▶ WHAT THIS TASK INVOLVES
In the listing below, find the line containing "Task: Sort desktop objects" and the line containing "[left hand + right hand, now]", then copy exactly everything from the first through the second, except the pictures.

▶ EXERCISE DATA
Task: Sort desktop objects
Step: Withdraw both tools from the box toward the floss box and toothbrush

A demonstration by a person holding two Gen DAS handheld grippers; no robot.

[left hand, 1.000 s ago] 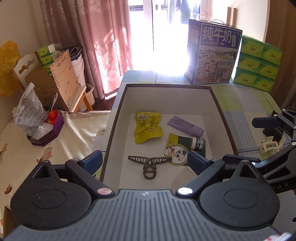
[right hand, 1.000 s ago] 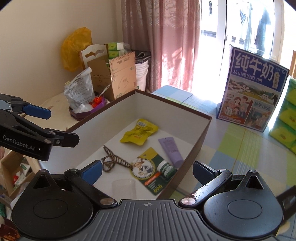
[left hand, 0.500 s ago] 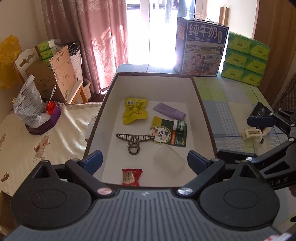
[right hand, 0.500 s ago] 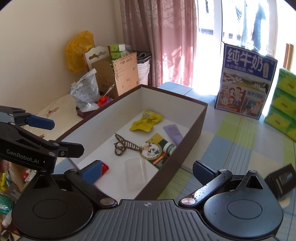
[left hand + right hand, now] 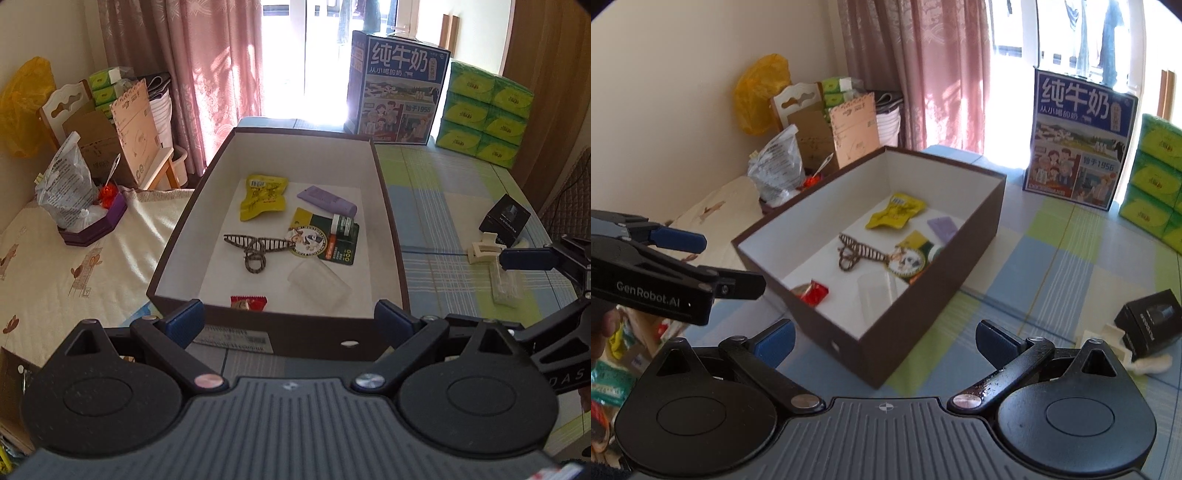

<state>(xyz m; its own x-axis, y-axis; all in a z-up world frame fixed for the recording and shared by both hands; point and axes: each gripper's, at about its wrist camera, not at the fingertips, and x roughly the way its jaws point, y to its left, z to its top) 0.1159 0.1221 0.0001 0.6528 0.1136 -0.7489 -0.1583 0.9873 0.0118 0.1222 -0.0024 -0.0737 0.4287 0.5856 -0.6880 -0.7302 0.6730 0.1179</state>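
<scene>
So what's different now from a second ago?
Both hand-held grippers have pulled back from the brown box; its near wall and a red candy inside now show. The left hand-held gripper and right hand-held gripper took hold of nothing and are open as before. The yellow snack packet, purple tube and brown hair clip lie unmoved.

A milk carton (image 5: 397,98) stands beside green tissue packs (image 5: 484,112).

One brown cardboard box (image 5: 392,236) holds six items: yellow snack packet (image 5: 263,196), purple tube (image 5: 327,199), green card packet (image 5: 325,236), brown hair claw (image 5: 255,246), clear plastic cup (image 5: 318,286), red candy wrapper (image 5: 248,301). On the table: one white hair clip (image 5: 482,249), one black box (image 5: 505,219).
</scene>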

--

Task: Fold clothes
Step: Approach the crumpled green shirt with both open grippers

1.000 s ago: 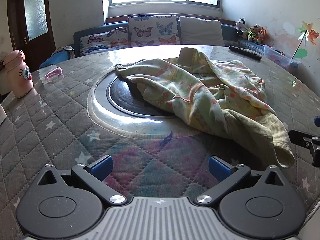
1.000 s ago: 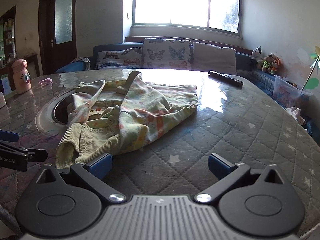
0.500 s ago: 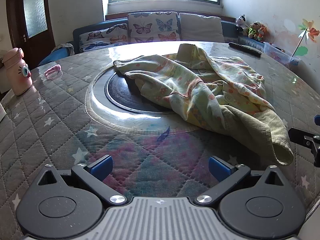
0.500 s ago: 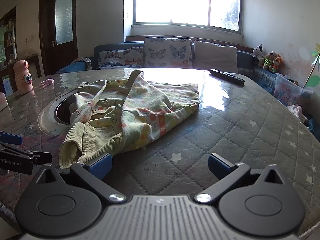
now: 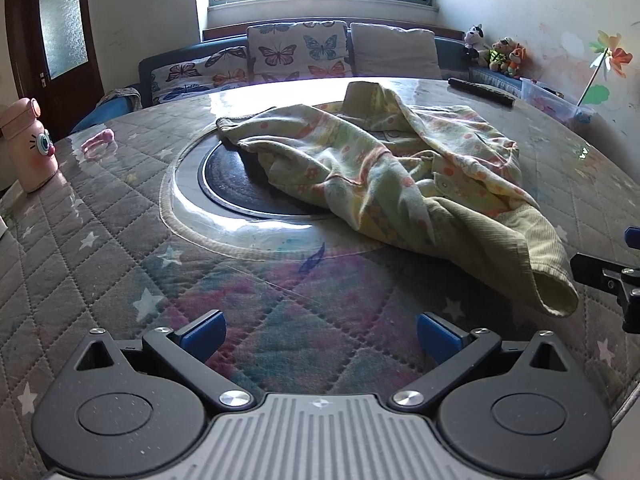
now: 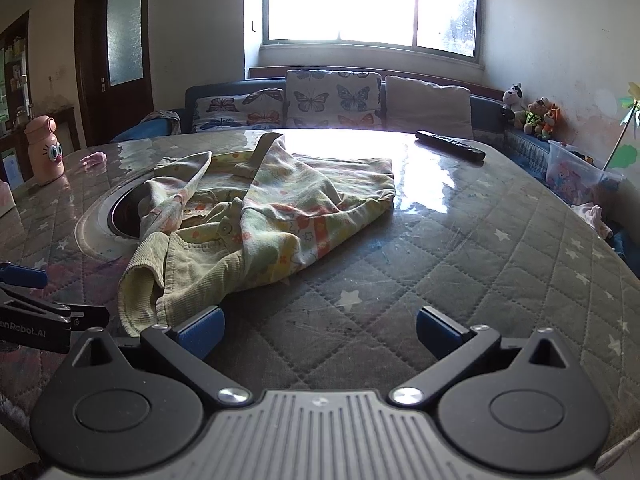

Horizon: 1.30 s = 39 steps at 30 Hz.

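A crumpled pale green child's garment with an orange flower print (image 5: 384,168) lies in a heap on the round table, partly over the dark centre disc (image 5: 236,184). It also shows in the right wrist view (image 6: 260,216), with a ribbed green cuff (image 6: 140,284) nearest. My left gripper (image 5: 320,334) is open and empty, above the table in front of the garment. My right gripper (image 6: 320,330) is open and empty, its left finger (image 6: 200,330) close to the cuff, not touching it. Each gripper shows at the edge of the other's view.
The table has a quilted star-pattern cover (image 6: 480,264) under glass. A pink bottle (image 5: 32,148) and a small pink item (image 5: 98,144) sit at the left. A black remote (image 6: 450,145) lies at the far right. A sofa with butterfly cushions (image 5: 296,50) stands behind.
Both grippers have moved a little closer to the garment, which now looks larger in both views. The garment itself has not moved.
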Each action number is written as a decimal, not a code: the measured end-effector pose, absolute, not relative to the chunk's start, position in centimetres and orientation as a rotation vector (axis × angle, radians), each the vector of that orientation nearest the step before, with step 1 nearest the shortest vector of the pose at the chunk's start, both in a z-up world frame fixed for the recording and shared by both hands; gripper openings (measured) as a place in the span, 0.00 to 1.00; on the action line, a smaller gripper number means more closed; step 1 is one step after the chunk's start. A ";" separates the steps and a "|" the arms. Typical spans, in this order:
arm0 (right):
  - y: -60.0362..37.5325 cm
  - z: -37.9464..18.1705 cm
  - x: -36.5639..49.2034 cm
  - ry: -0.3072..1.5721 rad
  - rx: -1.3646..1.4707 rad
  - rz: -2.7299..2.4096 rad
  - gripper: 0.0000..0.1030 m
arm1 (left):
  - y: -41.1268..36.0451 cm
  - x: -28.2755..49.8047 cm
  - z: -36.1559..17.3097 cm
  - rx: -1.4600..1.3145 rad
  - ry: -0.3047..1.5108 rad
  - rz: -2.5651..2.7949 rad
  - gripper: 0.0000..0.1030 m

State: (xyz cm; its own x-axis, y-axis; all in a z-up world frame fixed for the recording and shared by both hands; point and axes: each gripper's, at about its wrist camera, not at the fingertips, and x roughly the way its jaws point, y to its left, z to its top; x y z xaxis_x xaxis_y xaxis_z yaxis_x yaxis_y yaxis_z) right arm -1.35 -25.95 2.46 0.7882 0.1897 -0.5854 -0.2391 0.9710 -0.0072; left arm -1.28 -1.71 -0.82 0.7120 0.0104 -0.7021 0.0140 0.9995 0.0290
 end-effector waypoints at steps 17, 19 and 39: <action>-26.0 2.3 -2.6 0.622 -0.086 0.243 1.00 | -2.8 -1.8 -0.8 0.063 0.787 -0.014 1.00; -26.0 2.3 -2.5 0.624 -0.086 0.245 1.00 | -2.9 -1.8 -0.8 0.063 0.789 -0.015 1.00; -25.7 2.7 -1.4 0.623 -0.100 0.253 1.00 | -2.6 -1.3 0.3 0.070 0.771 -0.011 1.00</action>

▶ RESULT OF THE EXERCISE
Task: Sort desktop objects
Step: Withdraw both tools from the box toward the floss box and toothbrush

A demonstration by a person holding two Gen DAS handheld grippers; no robot.

[left hand, 1.000 s ago] 
[right hand, 1.000 s ago] 
[left hand, 0.500 s ago] 
[right hand, 0.500 s ago] 
[left hand + right hand, now] 

The exercise is done, with nothing left to add.